Memory Lane alert. When I was a student at Bauhaus-University 1999-2005, all things internet were kind of new, promising and exciting.
Back in the olden days we analyzed the business cases of DELL and sorts to cheer about direct distribution and cutting out those costly middle men. And virtual communities were a movement not platforms to target ads. Today digital business is all about controlling massive marketplaces.
In those university seminars we were applauding to the possibilities of a long-tail economy and all this. I know, I am not the first to notice and a lot has been written about it already.
But something around the diversion in how digital technology is used in commerce and business has reached a peak in bugging me.
We have successfully cut out the middle men in the early days of the internet just to now rely on monolithic market place providers who introduced new transaction costs. What a move.
Today, the global market places of Airbnb, Uber, Upwork & co. are all cashing in on their double-sided fees from those who seek a service and those who offer one. And it is a fantastic business model for them. Richy rich they'll get. Billion dollar valuation. Little employees I have, well those who run the marketplace infrastructure. Congratulations. Airbnb, Uber & co do heavy lobbying in Washington, Brussels, Berlin because they do not want to lose this tremendous market potential. Not because they care about sharing or want to help out some people to make ends meet.

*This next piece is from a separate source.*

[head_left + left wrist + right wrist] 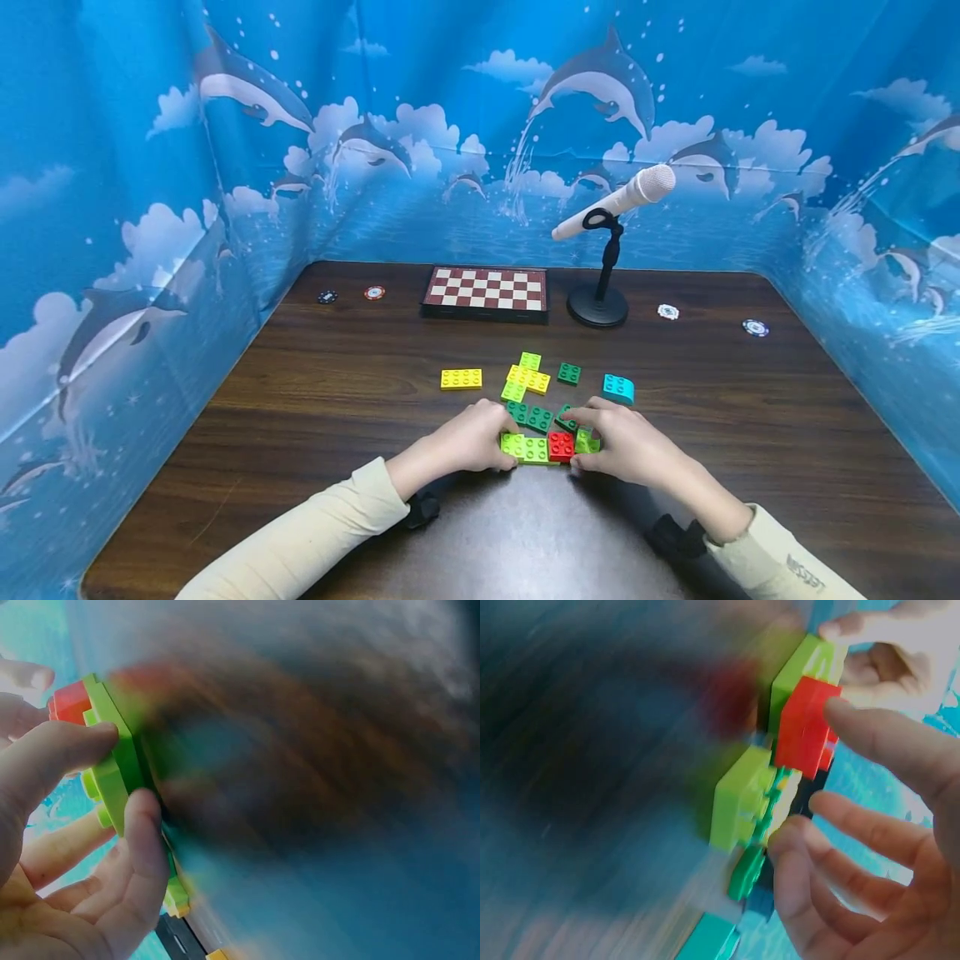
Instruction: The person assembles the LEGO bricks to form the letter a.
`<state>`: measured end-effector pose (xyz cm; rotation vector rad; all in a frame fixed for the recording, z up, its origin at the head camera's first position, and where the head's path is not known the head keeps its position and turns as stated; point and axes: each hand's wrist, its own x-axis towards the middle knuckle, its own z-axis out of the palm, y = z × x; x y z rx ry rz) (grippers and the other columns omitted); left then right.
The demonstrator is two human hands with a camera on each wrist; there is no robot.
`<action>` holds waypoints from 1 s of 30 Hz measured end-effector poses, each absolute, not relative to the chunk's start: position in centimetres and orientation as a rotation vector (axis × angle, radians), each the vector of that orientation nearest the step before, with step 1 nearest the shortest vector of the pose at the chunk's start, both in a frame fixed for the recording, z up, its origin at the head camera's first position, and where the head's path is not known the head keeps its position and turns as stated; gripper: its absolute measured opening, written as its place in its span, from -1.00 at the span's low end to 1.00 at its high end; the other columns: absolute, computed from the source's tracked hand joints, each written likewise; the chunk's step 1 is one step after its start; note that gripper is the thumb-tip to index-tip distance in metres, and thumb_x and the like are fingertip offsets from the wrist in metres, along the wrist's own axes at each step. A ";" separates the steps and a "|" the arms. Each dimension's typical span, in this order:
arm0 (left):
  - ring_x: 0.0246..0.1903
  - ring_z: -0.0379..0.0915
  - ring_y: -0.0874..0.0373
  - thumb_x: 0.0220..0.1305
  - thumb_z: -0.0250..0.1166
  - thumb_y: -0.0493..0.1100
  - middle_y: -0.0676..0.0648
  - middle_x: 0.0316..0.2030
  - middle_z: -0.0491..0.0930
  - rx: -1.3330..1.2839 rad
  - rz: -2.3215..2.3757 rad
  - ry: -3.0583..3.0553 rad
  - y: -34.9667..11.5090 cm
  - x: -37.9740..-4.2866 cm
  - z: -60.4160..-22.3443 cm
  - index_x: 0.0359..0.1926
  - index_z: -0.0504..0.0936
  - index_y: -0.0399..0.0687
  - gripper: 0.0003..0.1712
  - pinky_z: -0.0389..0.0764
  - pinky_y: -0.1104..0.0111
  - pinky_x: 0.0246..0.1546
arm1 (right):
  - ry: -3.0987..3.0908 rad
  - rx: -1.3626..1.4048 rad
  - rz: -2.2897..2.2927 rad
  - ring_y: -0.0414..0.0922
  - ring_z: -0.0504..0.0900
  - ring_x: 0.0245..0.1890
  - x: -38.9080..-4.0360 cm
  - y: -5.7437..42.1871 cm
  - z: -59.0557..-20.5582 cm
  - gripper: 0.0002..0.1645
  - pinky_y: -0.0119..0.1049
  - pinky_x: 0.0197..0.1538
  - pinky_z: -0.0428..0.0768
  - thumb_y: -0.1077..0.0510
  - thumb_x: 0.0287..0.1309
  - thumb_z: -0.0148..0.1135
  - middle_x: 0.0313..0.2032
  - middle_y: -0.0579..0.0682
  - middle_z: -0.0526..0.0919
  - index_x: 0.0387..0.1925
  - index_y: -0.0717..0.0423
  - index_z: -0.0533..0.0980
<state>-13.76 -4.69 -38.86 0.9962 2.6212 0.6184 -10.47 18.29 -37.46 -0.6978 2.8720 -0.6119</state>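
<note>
My left hand [480, 437] pinches the left end of a row of lime bricks [525, 448]; the left wrist view shows the thumb and a finger on the lime piece [116, 772]. A red brick [561, 447] sits at the right end of this row. My right hand [622, 437] is beside it with thumb and fingers spread apart. In the right wrist view the thumb tip overlaps the red brick's corner [806, 727]. A separate lime brick [587, 442] lies between that thumb and the fingers. Dark green bricks [539, 419] lie just behind the row.
Farther back are a yellow brick [461, 379], a joined lime-and-yellow piece [529, 379], a small green brick [569, 373] and a teal brick [618, 388]. A chessboard box [486, 292] and a microphone [618, 200] on its stand are at the back, among several poker chips.
</note>
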 end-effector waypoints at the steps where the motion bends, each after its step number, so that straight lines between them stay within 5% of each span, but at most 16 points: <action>1: -0.81 0.17 0.33 -0.05 0.39 -0.14 0.13 -0.70 0.46 0.999 0.626 2.618 -4.7 -13.7 -39.0 -0.45 0.66 -0.07 -0.87 0.22 0.51 -0.76 | 2.882 -0.672 -0.608 -0.23 0.42 -0.44 -10.5 18.6 -37.5 -0.36 -0.37 -0.45 0.43 0.07 -0.23 0.46 -0.22 -0.07 0.49 0.01 0.06 0.50; 5: -0.76 0.17 0.32 -0.06 0.41 -0.12 0.15 -0.64 0.50 1.020 0.645 2.626 -4.6 -13.8 -39.2 -0.40 0.68 -0.09 -0.82 0.22 0.51 -0.73 | 2.929 -0.637 -0.556 -0.22 0.45 -0.33 -10.7 19.6 -38.1 -0.38 -0.30 -0.32 0.46 0.06 -0.25 0.47 -0.18 -0.06 0.50 -0.05 0.09 0.51; 12: -0.70 0.29 0.35 -0.07 0.43 -0.12 0.11 -0.47 0.58 1.022 0.693 2.611 -4.5 -14.1 -39.3 -0.22 0.67 -0.13 -0.67 0.34 0.52 -0.71 | 2.952 -0.714 -0.535 -0.24 0.34 -0.49 -11.3 20.8 -39.2 -0.61 -0.37 -0.48 0.36 0.11 -0.24 0.46 -0.46 -0.17 0.47 -0.27 0.06 0.56; 22: -0.69 0.35 0.39 -0.07 0.43 -0.16 0.06 -0.48 0.49 1.013 0.713 2.608 -4.7 -14.0 -39.4 -0.14 0.64 -0.18 -0.60 0.39 0.55 -0.69 | 2.955 -0.668 -0.625 -0.26 0.32 -0.60 -11.7 21.5 -38.8 -0.69 -0.38 -0.54 0.33 0.16 -0.19 0.38 -0.58 -0.16 0.44 -0.29 0.11 0.57; 30: -0.69 0.37 0.40 -0.08 0.43 -0.16 0.05 -0.48 0.53 0.984 0.729 2.608 -4.9 -14.0 -39.4 -0.15 0.64 -0.19 -0.60 0.40 0.54 -0.68 | 2.989 -0.786 -0.748 -0.19 0.40 -0.45 -11.5 20.4 -37.3 -0.65 -0.38 -0.44 0.41 0.15 -0.17 0.40 -0.43 -0.14 0.50 -0.23 0.05 0.56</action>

Everyone's a CEO and you can make that extra dollar from this spare room you have or squeeze in this gig for some more financial headspace. BS!
The only few people who are getting rich on these marketplaces are the CEOs, founders, shareholders and VCs. Not the people who are providing the actual service and/or guest experience.
Let us not forget the real price tag of such marketplaces: the de-solidarization towards society and communities worldwide. Be it because they run cute tax schemes, rely on "freelancers" who should rather be called employees, or because they exploit other people's property.
I am not willing to buy their shit anymore. This is why it is great to see some more dynamic evolve around alternatives such as Platform Cooperativism recently. We should all read this book, come together and have a healthy debate.